§ **Information supplied**:

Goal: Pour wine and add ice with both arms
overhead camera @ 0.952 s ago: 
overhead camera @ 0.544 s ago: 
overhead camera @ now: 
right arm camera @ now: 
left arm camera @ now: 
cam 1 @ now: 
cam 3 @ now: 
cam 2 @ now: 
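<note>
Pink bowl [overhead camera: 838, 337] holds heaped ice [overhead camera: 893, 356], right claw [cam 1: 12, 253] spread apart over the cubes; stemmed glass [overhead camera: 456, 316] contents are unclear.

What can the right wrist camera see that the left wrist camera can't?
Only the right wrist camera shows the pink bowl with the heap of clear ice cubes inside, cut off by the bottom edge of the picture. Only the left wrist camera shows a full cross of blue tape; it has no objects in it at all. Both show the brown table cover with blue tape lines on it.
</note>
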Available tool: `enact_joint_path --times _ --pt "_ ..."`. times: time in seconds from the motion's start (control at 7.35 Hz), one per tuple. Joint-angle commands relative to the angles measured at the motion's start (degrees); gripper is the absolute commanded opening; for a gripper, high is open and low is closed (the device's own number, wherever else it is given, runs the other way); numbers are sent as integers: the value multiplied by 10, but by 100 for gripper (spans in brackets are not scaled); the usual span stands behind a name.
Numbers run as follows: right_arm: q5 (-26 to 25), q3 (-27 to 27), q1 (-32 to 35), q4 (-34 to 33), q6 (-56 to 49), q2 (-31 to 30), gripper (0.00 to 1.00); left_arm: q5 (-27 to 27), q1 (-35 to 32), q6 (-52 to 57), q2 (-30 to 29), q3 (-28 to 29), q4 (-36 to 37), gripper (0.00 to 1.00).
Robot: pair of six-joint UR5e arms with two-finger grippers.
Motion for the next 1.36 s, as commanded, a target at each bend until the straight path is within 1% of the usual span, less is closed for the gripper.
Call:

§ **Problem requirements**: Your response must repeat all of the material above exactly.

§ **Written reply**:
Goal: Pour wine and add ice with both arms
overhead camera @ 0.952 s ago: 
overhead camera @ 0.544 s ago: 
overhead camera @ now: 
right arm camera @ now: 
left arm camera @ now: 
cam 1 @ now: 
cam 3 @ now: 
cam 2 @ now: 
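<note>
Pink bowl [overhead camera: 838, 337] holds heaped ice [overhead camera: 893, 356], right claw [cam 1: 12, 253] spread apart over the cubes; stemmed glass [overhead camera: 456, 316] contents are unclear.

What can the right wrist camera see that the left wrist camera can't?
Only the right wrist camera shows the pink bowl with the heap of clear ice cubes inside, cut off by the bottom edge of the picture. Only the left wrist camera shows a full cross of blue tape; it has no objects in it at all. Both show the brown table cover with blue tape lines on it.
</note>
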Available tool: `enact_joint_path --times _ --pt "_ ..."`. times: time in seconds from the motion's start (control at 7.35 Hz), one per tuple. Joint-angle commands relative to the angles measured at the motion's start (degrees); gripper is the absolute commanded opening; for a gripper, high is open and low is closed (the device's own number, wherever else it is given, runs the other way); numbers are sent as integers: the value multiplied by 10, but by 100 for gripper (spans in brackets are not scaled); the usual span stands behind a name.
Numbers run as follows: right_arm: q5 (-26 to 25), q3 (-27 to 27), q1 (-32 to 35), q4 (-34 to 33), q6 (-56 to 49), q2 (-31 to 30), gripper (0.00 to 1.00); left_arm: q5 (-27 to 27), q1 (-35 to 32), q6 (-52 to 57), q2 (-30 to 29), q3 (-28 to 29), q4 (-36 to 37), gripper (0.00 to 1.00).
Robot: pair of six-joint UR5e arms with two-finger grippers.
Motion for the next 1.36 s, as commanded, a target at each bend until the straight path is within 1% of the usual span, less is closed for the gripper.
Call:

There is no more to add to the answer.